TASK TO COMPLETE:
A word-for-word copy is required of the line containing "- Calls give" and of each line after it in the material below, through the last one.

========

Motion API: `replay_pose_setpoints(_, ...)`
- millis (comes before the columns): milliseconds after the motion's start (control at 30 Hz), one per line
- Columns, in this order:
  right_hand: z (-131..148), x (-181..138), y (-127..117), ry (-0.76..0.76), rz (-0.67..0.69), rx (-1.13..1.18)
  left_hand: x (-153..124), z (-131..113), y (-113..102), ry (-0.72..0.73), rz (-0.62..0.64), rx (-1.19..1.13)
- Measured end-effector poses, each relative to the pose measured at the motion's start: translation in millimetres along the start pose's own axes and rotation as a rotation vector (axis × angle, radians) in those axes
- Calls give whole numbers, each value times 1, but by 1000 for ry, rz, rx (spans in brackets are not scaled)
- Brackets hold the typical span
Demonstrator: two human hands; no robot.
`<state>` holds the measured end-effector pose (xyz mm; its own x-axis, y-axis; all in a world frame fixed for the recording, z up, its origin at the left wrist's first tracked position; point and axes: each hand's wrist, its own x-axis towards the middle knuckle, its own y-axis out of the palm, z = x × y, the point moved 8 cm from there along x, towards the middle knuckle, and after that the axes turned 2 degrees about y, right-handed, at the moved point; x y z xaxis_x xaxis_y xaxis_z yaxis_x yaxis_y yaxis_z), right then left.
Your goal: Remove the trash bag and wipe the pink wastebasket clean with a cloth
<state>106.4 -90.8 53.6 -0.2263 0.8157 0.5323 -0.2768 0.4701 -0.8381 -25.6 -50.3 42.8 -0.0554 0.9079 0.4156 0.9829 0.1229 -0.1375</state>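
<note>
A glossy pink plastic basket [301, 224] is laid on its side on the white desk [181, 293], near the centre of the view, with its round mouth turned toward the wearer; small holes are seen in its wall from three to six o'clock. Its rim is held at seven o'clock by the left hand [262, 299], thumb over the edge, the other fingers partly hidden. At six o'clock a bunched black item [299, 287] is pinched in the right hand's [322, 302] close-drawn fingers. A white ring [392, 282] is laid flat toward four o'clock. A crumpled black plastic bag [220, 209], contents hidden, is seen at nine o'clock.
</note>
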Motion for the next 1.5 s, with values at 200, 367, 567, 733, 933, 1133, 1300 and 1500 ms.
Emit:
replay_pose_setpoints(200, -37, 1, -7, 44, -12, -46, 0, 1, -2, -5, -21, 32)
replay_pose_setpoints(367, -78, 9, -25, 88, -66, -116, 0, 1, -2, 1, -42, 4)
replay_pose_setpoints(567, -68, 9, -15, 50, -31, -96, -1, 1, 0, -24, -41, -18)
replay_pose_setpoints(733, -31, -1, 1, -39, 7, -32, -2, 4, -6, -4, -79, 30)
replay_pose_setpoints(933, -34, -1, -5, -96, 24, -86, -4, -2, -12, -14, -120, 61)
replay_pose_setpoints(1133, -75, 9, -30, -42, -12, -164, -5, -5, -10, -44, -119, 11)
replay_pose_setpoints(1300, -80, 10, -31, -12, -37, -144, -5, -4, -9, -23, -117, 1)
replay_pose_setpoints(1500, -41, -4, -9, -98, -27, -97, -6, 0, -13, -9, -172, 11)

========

COMPLETED TASK:
- Calls give whole numbers, each value times 1, but by 1000 for ry, rz, rx (spans in brackets are not scaled)
- Brackets hold the typical span
Demonstrator: two human hands; no robot.
`<state>` holds the measured end-effector pose (xyz mm; its own x-axis, y-axis; all in a world frame fixed for the recording, z up, its origin at the left wrist's first tracked position; point and axes: each hand's wrist, its own x-axis towards the middle knuckle, its own y-axis out of the palm, z = x × y, the point moved 8 cm from there along x, towards the middle knuckle, and after that the axes turned 2 degrees about y, right-handed, at the moved point; x y z xaxis_x xaxis_y xaxis_z yaxis_x yaxis_y yaxis_z), right then left.
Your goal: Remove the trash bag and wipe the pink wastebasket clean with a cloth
<state>106.4 -90.8 53.6 -0.2263 0.8157 0.5323 -0.2768 0.4701 -0.8381 -25.6 -50.3 42.8 -0.0554 0.9079 0.4156 0.9829 0.1229 -0.1375</state>
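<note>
A glossy pink plastic basket [301, 224] is laid on its side on the white desk [181, 293], near the centre of the view, with its round mouth turned toward the wearer; small holes are seen in its wall from three to six o'clock. Its rim is held at seven o'clock by the left hand [262, 299], thumb over the edge, the other fingers partly hidden. At six o'clock a bunched black item [299, 287] is pinched in the right hand's [322, 302] close-drawn fingers. A white ring [392, 282] is laid flat toward four o'clock. A crumpled black plastic bag [220, 209], contents hidden, is seen at nine o'clock.
</note>
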Motion for the next 1.5 s, with values at 200, 367, 567, 733, 933, 1133, 1300 and 1500 ms.
Emit:
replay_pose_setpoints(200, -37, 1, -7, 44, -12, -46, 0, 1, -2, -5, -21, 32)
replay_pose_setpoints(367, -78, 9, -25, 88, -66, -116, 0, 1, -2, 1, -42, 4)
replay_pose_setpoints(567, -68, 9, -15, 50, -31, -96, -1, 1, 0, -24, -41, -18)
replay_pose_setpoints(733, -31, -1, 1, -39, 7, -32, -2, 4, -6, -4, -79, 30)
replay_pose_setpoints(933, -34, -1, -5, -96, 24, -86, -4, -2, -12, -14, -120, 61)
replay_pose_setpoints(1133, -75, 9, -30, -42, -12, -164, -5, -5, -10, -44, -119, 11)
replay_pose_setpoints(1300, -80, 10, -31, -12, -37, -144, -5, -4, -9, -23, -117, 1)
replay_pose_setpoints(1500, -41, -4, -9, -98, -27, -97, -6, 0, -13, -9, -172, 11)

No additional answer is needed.